§ Task description:
With pictures excluded, copy word for word the lines in the data below from the line containing "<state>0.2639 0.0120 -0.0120" through the line containing "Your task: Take".

§ Stored data:

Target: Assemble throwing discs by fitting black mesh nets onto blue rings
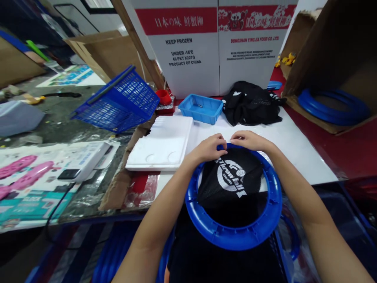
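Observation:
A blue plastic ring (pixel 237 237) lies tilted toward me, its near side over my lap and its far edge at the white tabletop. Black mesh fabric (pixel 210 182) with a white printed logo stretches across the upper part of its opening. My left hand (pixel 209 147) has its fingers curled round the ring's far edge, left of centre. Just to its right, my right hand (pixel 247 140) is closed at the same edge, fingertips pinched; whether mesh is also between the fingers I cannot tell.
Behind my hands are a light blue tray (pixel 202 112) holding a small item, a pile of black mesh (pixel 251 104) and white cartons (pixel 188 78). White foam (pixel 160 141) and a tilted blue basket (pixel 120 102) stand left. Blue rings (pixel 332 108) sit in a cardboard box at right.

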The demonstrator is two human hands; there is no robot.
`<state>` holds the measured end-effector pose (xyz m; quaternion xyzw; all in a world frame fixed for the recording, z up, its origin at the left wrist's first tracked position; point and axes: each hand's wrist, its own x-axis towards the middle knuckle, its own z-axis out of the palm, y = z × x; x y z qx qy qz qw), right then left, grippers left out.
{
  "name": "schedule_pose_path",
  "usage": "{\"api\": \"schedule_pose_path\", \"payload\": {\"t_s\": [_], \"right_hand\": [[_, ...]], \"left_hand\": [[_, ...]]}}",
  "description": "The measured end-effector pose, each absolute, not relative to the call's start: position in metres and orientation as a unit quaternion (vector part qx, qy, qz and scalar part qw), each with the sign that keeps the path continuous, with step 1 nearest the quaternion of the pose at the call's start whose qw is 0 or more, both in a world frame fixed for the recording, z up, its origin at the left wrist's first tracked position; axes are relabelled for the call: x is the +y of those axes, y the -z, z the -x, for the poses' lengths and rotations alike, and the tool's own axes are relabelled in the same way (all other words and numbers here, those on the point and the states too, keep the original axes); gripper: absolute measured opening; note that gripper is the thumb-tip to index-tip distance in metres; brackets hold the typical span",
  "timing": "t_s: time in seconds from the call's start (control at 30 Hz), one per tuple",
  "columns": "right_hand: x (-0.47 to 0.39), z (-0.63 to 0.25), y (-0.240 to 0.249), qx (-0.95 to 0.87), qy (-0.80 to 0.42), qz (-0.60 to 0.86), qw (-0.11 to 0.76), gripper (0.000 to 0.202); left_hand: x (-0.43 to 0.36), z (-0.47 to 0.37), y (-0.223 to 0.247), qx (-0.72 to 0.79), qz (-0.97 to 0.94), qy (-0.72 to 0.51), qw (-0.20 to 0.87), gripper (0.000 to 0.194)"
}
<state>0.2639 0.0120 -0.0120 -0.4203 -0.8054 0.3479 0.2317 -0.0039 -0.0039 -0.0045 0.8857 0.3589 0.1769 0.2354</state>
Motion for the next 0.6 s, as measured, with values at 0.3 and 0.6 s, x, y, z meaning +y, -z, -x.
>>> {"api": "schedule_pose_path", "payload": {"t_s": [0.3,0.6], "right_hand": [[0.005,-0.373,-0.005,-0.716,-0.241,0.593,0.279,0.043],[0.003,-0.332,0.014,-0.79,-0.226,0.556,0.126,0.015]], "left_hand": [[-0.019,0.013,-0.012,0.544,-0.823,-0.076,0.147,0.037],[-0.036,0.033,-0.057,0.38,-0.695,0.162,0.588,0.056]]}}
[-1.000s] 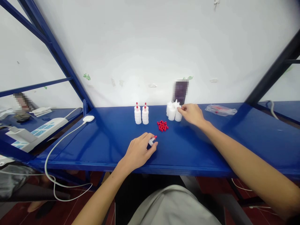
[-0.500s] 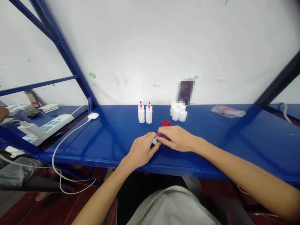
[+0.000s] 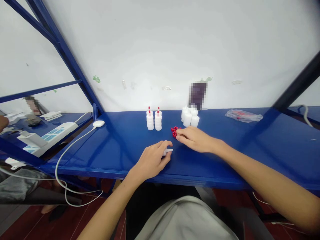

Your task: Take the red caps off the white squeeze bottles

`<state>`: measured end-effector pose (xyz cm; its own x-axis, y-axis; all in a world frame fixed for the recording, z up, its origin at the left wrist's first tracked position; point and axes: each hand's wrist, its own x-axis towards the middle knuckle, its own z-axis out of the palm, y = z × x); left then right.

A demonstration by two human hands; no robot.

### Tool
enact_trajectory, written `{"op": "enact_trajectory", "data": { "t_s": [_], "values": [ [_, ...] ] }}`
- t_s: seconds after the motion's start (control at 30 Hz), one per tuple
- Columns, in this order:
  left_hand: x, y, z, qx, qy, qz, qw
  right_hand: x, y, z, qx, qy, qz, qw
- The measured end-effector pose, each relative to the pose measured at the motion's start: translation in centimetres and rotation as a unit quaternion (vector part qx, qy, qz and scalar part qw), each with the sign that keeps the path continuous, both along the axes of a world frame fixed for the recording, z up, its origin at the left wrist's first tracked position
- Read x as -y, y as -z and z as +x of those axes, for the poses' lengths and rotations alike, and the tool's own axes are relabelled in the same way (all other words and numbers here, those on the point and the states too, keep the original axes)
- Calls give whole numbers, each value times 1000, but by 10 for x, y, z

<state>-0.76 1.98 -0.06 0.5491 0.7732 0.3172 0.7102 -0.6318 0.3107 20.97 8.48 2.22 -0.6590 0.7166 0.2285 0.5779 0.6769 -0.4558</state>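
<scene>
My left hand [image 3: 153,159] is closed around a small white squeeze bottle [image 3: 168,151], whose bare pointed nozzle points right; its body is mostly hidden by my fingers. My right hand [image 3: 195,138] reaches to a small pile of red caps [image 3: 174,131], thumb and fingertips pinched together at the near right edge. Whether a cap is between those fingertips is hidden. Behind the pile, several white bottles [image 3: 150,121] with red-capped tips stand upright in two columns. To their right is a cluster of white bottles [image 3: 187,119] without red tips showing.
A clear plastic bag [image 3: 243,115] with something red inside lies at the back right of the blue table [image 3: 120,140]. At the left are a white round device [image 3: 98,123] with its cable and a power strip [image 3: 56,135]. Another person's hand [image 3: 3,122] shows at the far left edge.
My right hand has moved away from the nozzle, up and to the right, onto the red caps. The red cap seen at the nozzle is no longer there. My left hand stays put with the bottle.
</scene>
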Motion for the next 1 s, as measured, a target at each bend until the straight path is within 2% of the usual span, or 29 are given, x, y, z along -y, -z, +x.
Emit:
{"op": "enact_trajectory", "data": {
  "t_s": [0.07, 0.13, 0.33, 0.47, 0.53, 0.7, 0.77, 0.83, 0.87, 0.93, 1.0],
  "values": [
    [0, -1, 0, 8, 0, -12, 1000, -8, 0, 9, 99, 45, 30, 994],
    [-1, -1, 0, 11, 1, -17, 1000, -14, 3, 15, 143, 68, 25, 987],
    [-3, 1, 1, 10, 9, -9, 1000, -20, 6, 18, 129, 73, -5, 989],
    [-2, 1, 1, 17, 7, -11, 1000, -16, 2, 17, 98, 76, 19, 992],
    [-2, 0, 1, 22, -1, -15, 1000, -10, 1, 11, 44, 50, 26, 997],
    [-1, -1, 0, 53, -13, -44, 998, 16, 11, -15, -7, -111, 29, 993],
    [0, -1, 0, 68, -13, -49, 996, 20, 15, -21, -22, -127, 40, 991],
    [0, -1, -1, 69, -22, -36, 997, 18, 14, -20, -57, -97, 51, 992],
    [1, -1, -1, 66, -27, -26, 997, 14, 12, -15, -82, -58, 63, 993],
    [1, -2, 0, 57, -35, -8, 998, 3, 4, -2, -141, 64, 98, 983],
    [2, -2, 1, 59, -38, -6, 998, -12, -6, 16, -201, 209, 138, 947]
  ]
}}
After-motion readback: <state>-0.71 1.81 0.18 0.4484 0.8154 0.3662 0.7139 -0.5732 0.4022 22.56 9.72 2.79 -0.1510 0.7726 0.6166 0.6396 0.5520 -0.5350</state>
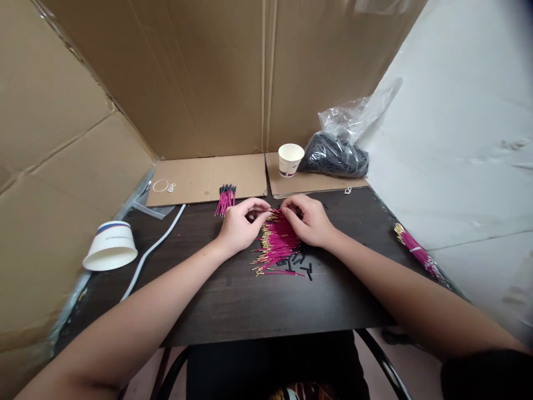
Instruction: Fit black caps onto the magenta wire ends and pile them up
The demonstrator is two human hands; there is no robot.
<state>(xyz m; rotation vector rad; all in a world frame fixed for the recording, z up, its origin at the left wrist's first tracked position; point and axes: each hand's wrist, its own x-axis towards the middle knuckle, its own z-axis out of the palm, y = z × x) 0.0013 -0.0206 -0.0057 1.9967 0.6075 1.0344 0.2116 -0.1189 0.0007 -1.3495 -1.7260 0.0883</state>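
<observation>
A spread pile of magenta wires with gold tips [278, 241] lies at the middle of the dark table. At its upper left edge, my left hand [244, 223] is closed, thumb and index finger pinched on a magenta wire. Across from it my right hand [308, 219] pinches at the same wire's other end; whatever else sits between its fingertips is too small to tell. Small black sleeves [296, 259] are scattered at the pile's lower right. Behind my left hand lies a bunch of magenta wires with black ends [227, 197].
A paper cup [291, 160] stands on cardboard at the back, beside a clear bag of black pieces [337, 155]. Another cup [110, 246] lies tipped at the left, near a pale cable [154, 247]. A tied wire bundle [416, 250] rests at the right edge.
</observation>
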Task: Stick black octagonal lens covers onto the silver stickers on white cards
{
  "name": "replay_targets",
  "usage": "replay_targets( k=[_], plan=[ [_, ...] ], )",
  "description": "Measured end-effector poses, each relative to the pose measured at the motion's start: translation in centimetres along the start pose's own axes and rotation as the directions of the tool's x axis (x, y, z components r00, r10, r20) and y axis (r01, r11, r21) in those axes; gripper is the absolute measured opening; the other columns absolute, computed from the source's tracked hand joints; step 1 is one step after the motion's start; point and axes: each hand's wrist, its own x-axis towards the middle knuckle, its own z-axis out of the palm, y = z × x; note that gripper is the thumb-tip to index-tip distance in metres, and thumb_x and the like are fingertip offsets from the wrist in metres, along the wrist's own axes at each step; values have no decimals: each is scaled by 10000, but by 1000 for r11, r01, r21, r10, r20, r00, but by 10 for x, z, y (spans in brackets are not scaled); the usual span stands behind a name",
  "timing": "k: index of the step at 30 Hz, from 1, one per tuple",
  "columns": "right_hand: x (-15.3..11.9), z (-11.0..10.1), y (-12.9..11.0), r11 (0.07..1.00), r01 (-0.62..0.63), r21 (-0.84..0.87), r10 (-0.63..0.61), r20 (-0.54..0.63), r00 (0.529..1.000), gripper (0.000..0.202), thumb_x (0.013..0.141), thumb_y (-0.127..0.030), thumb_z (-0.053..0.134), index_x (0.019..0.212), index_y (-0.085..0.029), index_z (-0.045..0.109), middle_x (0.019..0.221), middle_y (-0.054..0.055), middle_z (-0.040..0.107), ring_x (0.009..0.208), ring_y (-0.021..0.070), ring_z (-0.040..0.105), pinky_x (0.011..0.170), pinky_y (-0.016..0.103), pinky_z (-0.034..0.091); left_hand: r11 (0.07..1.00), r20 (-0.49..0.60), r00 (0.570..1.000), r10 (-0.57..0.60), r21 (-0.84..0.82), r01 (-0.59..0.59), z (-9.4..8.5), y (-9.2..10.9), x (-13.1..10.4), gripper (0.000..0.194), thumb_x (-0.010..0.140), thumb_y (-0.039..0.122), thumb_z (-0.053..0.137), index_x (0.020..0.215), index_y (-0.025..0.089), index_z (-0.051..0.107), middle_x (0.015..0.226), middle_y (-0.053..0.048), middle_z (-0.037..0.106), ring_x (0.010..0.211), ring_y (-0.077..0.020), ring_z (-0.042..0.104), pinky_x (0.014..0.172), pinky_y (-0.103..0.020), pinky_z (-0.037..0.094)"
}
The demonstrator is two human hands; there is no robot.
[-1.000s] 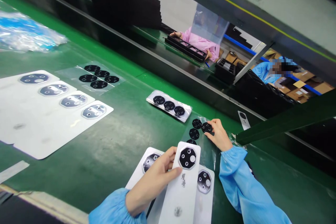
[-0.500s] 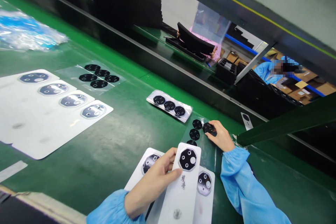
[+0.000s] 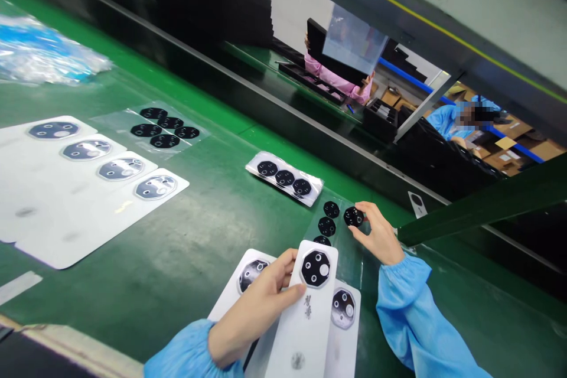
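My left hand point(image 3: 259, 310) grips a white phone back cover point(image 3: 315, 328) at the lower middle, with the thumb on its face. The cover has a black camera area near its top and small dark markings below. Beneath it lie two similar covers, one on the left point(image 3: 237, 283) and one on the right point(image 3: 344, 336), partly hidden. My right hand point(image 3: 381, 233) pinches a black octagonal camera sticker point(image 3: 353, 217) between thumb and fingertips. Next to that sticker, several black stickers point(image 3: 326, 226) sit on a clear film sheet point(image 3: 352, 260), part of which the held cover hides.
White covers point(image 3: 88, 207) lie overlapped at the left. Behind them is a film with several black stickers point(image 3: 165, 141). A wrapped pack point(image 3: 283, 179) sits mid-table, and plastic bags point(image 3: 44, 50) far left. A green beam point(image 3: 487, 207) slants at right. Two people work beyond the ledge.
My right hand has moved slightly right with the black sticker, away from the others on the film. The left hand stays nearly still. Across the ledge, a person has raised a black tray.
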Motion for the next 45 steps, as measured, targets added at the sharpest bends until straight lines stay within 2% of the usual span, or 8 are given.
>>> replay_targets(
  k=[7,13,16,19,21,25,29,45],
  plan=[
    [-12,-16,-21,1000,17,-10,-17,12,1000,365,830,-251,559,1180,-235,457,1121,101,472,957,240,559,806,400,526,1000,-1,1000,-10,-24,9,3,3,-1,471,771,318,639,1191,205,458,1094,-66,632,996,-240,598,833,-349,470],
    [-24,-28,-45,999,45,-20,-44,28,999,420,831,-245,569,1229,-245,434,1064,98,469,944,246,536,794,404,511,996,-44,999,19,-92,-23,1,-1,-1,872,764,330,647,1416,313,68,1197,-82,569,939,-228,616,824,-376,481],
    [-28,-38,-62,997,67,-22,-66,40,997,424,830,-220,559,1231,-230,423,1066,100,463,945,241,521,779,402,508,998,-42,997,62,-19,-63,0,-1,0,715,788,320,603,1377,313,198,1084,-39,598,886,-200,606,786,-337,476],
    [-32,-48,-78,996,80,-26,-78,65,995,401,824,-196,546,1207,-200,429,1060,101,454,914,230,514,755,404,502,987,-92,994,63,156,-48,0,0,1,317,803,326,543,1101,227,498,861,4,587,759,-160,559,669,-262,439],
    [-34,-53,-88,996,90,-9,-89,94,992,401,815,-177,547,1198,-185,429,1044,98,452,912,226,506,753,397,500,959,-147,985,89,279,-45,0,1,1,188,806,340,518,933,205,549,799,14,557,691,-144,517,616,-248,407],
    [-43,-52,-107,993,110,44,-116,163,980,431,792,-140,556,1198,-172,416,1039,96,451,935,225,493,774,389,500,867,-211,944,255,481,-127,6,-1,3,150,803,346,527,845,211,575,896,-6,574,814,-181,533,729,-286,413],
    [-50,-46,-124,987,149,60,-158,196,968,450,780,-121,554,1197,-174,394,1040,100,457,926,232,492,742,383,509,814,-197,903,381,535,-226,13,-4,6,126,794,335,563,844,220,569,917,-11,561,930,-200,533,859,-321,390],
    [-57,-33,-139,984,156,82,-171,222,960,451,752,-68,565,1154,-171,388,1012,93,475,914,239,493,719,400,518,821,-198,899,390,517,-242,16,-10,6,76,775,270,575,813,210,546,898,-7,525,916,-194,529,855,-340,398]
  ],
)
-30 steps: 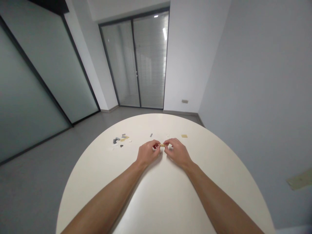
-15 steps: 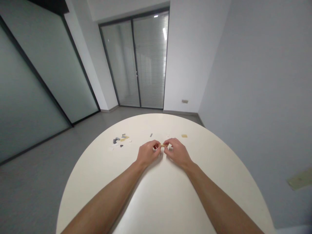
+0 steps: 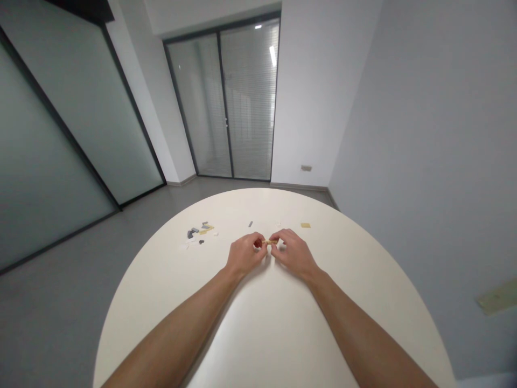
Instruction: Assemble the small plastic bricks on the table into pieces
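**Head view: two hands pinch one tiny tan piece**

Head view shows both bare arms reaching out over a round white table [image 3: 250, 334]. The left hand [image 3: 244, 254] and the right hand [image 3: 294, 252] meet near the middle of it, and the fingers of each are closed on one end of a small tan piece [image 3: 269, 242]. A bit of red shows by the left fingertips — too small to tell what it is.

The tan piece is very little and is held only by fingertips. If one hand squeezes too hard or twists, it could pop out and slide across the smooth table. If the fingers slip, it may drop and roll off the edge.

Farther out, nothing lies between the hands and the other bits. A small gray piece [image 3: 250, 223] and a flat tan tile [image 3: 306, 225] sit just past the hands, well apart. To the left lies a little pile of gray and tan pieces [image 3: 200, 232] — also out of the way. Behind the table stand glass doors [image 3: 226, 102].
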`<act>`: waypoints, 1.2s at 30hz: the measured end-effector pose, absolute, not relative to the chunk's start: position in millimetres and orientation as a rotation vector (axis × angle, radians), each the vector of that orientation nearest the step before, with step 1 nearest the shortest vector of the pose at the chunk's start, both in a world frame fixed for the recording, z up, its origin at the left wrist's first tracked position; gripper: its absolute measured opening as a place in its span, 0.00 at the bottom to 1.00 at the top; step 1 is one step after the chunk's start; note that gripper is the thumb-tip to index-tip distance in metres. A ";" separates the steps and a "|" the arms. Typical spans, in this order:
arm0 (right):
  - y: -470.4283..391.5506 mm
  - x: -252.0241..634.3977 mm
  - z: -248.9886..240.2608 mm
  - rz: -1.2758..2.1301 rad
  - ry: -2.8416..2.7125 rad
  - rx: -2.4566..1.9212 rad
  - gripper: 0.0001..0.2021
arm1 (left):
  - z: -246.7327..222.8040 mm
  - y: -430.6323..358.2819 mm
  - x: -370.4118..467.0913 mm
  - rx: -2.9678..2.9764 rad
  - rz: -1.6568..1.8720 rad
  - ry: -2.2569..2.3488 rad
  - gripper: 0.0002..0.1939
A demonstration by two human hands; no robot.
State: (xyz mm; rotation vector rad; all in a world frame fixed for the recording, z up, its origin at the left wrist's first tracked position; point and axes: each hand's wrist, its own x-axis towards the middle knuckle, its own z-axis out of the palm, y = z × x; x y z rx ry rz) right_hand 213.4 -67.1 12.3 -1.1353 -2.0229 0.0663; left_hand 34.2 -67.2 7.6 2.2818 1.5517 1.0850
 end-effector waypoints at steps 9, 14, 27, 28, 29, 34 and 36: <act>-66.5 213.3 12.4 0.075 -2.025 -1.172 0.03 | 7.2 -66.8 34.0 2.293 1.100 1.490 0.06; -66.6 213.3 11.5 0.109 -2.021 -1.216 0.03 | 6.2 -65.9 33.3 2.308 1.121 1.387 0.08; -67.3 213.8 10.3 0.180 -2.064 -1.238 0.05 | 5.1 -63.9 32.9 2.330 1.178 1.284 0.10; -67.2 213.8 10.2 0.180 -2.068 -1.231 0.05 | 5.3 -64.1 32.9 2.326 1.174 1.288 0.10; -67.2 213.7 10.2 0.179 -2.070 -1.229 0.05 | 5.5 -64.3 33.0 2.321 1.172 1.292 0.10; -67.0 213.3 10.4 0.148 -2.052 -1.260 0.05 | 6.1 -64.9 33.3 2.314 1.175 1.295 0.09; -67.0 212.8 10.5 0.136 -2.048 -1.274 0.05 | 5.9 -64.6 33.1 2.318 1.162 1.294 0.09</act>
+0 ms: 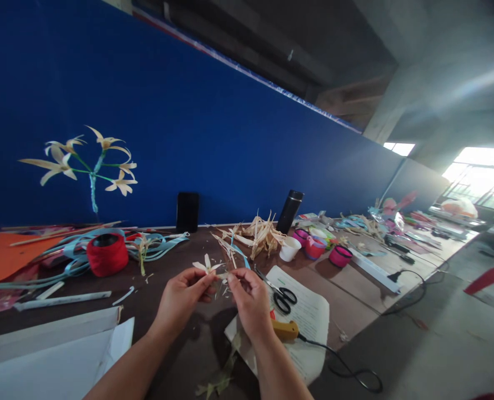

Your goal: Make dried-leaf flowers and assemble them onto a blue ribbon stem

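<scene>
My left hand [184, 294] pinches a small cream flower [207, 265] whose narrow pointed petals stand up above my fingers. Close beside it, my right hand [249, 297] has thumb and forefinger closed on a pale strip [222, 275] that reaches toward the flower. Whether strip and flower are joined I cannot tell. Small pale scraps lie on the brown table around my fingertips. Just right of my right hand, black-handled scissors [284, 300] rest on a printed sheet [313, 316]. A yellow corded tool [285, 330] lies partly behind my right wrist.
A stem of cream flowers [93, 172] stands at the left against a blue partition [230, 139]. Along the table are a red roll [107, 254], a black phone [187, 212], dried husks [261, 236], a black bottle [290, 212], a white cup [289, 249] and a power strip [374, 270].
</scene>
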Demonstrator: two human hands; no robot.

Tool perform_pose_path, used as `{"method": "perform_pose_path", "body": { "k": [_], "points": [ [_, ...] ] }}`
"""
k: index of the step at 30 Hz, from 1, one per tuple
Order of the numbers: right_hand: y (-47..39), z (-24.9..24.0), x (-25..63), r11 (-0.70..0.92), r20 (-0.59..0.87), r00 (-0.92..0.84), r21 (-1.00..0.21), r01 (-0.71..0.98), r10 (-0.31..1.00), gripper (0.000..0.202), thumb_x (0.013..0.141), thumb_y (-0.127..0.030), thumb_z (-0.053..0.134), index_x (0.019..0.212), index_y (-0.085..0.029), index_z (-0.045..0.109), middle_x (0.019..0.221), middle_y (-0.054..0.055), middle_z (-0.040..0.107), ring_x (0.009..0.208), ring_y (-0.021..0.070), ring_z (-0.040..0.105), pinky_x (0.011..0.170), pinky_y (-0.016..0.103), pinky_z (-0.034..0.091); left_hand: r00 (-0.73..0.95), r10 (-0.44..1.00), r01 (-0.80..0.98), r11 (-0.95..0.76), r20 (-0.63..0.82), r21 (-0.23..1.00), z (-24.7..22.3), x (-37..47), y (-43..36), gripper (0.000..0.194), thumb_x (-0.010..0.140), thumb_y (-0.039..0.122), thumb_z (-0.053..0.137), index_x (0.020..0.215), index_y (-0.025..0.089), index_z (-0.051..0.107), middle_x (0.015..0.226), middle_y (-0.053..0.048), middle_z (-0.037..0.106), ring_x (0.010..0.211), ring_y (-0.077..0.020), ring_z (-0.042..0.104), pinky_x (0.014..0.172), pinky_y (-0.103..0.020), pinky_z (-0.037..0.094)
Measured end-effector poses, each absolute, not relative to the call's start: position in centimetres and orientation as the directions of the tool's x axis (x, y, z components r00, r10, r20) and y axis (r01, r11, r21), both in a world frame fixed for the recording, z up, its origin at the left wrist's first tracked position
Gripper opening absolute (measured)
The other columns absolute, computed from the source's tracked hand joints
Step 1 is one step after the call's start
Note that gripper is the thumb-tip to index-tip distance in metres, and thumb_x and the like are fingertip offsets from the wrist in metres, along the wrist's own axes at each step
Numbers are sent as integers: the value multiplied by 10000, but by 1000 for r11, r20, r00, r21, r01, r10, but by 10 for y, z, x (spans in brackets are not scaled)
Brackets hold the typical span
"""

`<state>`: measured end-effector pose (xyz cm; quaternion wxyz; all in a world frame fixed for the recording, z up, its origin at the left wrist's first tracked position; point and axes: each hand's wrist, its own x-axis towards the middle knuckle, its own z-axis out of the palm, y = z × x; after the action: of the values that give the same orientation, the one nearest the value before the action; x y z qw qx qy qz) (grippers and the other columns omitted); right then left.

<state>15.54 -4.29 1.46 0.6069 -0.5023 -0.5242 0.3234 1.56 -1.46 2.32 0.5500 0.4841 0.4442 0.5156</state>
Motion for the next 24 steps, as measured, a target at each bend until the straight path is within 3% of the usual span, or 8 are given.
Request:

§ Output of the task:
<state>0.2639 0.0120 -0.0120 -0.4203 -0.8054 0.3479 0.2317 -0.0039 -0.0039 -0.0045 0.8857 0.3589 0.1769 0.2354</state>
Motion for the next 0.6 s, as measured, with values at 0.3 and 0.6 s, x, y, z meaning +y, -z, -x.
>>> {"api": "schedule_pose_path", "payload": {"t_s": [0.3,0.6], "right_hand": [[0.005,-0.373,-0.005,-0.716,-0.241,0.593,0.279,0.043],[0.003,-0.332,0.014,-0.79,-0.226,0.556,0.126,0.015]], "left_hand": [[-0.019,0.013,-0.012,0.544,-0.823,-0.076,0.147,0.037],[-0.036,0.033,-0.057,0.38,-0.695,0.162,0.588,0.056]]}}
[-1.000s] 
[-0.500s] 
[+0.000s] 

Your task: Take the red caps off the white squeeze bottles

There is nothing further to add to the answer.